**TASK REQUIREMENTS:** Retype, exactly and with nothing added, the lines from the one showing "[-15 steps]" through the final line of the material. Omit pictures.

Start of DATA SHOWN

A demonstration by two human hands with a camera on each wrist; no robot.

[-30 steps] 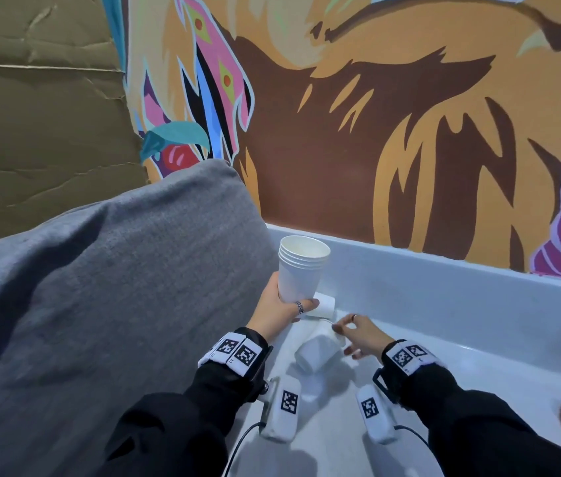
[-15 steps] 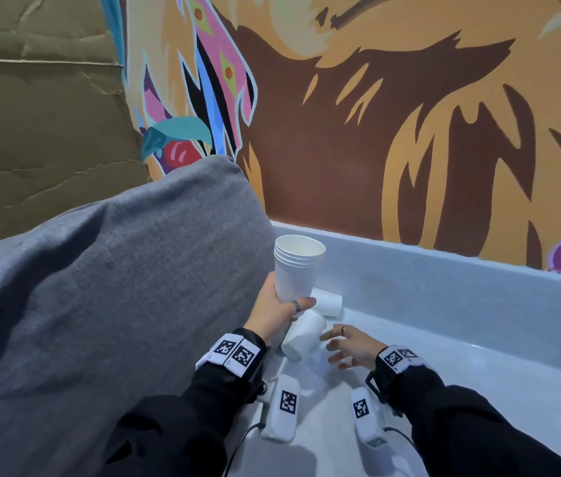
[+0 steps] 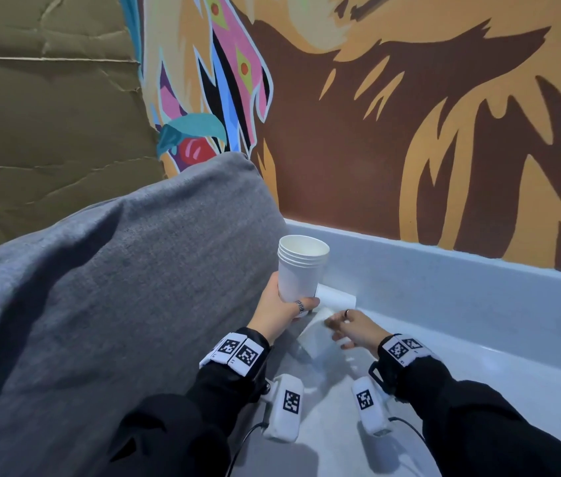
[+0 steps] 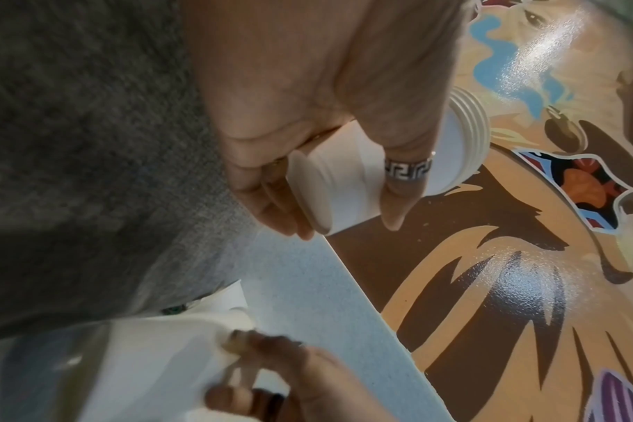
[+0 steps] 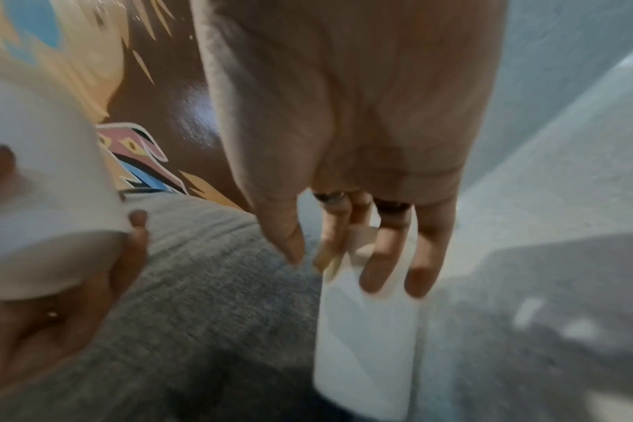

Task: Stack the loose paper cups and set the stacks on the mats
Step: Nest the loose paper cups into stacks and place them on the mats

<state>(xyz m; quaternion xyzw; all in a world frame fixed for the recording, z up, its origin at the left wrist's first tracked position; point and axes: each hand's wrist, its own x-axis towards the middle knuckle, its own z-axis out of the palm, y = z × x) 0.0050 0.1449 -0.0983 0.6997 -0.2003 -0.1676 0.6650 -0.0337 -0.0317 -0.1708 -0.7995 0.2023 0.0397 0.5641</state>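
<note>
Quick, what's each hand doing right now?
Left hand: holds the cup stack upright.
Right hand: fingers rest on a loose cup lying on its side; grip unclear.

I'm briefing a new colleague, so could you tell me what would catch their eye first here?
A bold orange-and-brown painted mural fills the wall behind. In front, the left hand holds an upright stack of white paper cups beside a grey fabric cushion, while the right hand grips a loose white paper cup.

Dim, soft light; mural (image 4: 517, 285) glare; blurred right-wrist view.
</note>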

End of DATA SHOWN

**REPLY:**
[-15 steps] 
[+0 steps] 
[+0 steps] 
[+0 steps] 

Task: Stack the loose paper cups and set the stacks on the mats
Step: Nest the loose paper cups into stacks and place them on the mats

<state>(xyz m; quaternion xyzw; all in a world frame fixed for the recording, z up, its origin at the left wrist's first tracked position; point and axes: each hand's wrist, its own x-axis towards the middle knuckle, its own z-axis out of the palm, y = z × x) 0.0050 0.1449 -0.0983 0.6997 -0.2003 -0.1676 0.6650 -0.0337 -0.0317 -0.1708 -0.7995 0.2023 0.0397 0.5641</state>
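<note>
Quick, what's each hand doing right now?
Left hand: holds the cup stack upright.
Right hand: fingers rest on a loose cup lying on its side; grip unclear.

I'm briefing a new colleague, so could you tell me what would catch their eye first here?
A bold orange-and-brown painted mural fills the wall behind. In front, the left hand holds an upright stack of white paper cups beside a grey fabric cushion, while the right hand grips a loose white paper cup.

Dim, soft light; mural (image 4: 517, 285) glare; blurred right-wrist view.
</note>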

Besides this answer, nothing more is needed.